** EXERCISE REQUIREMENTS **
Below this line is a listing that includes pictures. Copy exactly, and only, the lines from the one containing "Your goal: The" through the one containing "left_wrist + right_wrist"; the pictures do not go in the copy.

** INPUT DATA **
* * * * *
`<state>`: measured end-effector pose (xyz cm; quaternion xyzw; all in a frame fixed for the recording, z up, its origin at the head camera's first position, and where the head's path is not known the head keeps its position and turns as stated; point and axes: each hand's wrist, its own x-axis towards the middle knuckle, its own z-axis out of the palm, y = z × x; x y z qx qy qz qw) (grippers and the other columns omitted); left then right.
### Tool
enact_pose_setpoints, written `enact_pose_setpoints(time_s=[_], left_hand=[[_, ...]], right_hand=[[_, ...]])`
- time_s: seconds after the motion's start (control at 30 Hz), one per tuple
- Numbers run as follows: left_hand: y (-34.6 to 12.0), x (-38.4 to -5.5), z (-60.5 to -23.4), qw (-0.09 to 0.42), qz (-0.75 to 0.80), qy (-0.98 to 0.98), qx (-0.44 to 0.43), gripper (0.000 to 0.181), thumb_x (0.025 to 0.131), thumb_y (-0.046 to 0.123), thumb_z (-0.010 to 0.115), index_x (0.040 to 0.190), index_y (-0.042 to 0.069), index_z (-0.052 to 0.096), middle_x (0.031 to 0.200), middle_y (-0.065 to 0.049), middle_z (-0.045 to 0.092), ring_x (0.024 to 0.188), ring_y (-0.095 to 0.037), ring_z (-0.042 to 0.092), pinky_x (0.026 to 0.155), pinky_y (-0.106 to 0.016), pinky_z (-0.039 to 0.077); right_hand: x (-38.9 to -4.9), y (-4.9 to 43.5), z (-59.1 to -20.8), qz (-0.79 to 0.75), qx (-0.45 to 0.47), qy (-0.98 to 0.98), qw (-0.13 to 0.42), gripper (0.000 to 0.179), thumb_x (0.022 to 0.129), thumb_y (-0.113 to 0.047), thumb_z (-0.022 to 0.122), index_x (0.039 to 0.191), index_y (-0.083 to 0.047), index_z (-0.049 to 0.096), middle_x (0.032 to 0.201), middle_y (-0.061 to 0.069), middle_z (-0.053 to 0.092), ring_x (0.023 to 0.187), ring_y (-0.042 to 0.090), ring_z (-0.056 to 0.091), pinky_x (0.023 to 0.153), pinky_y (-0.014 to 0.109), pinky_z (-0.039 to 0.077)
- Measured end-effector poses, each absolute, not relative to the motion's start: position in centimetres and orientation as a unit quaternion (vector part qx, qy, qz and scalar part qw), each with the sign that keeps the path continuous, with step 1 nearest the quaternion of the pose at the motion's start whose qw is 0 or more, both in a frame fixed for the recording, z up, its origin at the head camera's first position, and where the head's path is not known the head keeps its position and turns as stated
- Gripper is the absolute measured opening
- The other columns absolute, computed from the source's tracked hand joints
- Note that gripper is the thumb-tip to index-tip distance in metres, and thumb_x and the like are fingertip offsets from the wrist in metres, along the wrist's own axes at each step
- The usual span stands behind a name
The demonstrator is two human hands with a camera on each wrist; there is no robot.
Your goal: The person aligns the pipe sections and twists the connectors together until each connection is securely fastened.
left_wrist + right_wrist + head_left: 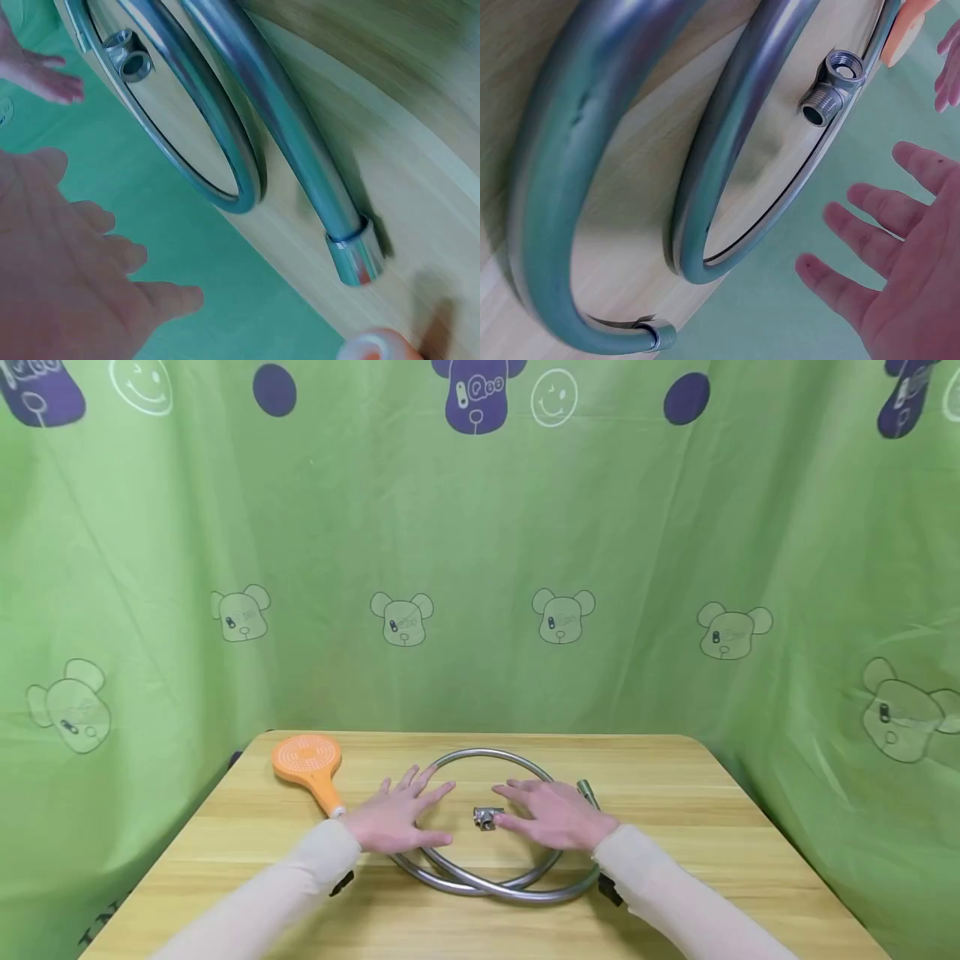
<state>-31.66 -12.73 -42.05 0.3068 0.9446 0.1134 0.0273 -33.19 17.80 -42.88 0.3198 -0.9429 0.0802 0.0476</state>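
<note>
A silver shower hose (480,890) lies coiled on the wooden table, with a metal end fitting (355,255) showing in the left wrist view. Inside the coil sits a small metal tee fitting (487,817); its threaded openings show in the right wrist view. My left hand (397,818) is spread, palm down, over the coil's left side and holds nothing. Over the right side my right hand (555,814) is spread too, its thumb overlapping the tee fitting's edge in the head view. An orange shower head (307,760) lies left of my left hand, its handle end near that wrist.
The wooden table (720,860) ends at a straight back edge, close to a green curtain (480,677) printed with bear heads. The same curtain hangs along both sides. The hose's other end (587,789) points back beyond my right hand.
</note>
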Motion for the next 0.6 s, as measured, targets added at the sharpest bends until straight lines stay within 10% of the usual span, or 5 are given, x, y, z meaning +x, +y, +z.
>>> enact_pose_setpoints(time_s=[0.43,0.6], left_hand=[[-16.6,-32.0,-40.8,-0.081,0.175,0.958,0.21,0.053,0.096,0.047,0.064,0.138,0.015,0.062,0.142,-0.011,0.06,0.126,-0.033,0.06,0.105,-0.048,0.05],[-18.0,-31.8,-40.3,-0.101,0.197,0.962,0.161,0.043,0.095,0.037,0.066,0.13,0.012,0.068,0.106,-0.008,0.076,0.073,-0.021,0.07,0.078,-0.041,0.059]], right_hand=[[-33.7,16.7,-43.0,0.077,0.351,-0.929,0.085,0.045,0.099,-0.047,0.059,0.131,-0.016,0.067,0.113,0.004,0.076,0.089,0.015,0.072,0.084,0.041,0.059],[-33.8,16.1,-43.1,0.083,0.361,-0.924,0.092,0.043,0.099,-0.044,0.06,0.129,-0.015,0.068,0.114,0.003,0.076,0.094,0.017,0.072,0.088,0.042,0.059]])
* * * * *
** ANSWER **
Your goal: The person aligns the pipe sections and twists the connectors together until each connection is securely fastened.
left_wrist + right_wrist + head_left: 

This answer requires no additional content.